Out-Law News | 09 Oct 2014 | 3:13 pm | 2 min. read
The APP, chaired by former UN secretary-general Kofi Annan, said fixing the continent’s infrastructure gaps will cost Africa $48 billion per year for a decade, based on 2009 estimates.
According to the APP, economic growth and urbanisation since 2009 “mean this gap will almost certainly have widened”, meaning Africa needs to roughly “double infrastructure investment”.
The APP said: “Power outages and the lack of roads, railways, and ports have long been a frustrating feature of business in Africa, hindering home-grown entrepreneur and foreign investor alike.”
However, the APP said African governments can begin to boost available infrastructure funds both by reforming domestic tax systems and by making banking systems more competitive. “In East Asia’s high growth developing countries, higher savings helped finance investment. But with some of the highest spreads in the world, Africa’s interest rates deter both savings and investment,” the APP said.

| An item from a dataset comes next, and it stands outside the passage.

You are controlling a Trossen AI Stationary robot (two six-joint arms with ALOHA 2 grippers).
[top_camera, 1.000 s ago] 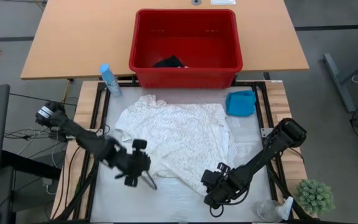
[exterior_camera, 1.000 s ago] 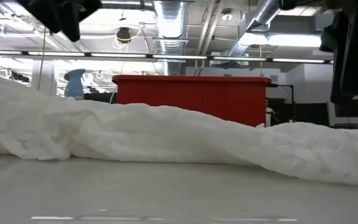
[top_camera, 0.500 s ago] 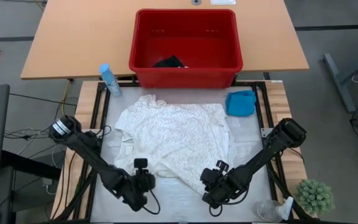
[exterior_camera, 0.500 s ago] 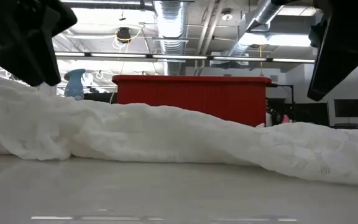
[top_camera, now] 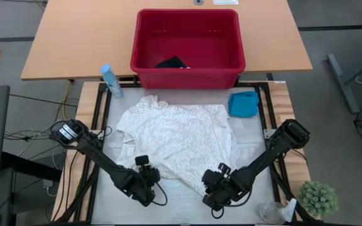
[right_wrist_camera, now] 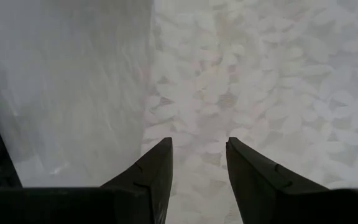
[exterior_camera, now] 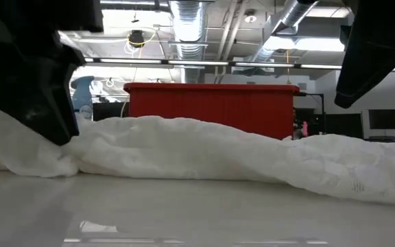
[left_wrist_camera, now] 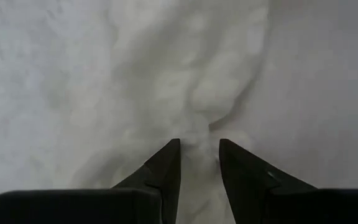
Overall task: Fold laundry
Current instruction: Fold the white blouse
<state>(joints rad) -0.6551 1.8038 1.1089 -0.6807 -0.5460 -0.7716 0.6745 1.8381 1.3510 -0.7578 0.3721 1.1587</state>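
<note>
The dark garment (top_camera: 171, 63) in the red basket (top_camera: 146, 44) lies mostly hidden below the near wall, its shape unreadable. The low view crops both arms at its top edge. Whether either gripper pinches the cream cloth (top_camera: 175, 138) cannot be told.

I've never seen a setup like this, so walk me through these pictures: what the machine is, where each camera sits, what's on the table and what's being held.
These are two dark robot arms at a table, each ending in two fingers. One camera looks straight down, one sits level with the tabletop, and one rides on each wrist.

A cream-white lacy cloth lies spread on the table. A turquoise garment sits beside it, and a dark garment lies in the red basket. A blue spray bottle stands nearby.

The left gripper has cloth bunched between its fingers at the near edge. The right gripper has its fingers on either side of the cloth's other near edge. Whether either truly grips cannot be told.
</note>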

The APP also called on the G20 group of nations and countries that belong to the Organisation for Economic Co-operation and Development to extend their tax reforms to African countries and “support a clampdown on tax avoidance and evasion, which costs Africa billions of dollars each year”.
Outside of Africa, “the world has been awash with liquidity since 2008, but in a globally competitive market, Africa must tackle the frequent perceptions that its infrastructure projects are high risk”, the APP said.
The development of insurance markets “could help in this respect through the accurate measurement of risk”, the APP said. “Meanwhile, the global community can help by scaling up operations of the Multilateral Investment Guarantee Agency, and by using the International Development Association to cover the costs of insurance premiums on infrastructure projects.”
The APP said “improved regional cooperation also offers solutions through economies of scale for infrastructure”. Africa could also consider tapping into its combined foreign exchange reserves, which stood at around $450bn in 2012, to finance infrastructure bonds, the APP said.
In addition to overcoming a lack of funds for public investment, making the transition from “high growth to transformative growth” will require Africa to overcome other obstacles including a lack of access to “formal financial services”, the APP said. “Two thirds of adult Africans do not have a bank account, let alone access to savings, credit, or insurance.”
To tackle poor roads and a lack of electricity, sanitation and water, African nations must “close the region’s vast deficits” while governments “must mobilise the tax revenues and external finance needed to underpin public investment”, the APP said.
Sub-Saharan Africa is expected to see faster economic growth than any other region by 2040 and have the biggest labour force in the world, according to a report released earlier this year by professional services firm PwC.
The report, part of PwC's 'Global Economy Watch', said chief executive officers were increasingly recognising the “untapped potential” of SSA, as foreign investors would be attracted by the potential investment opportunities offered by the ‘next 10’ biggest cities in the region.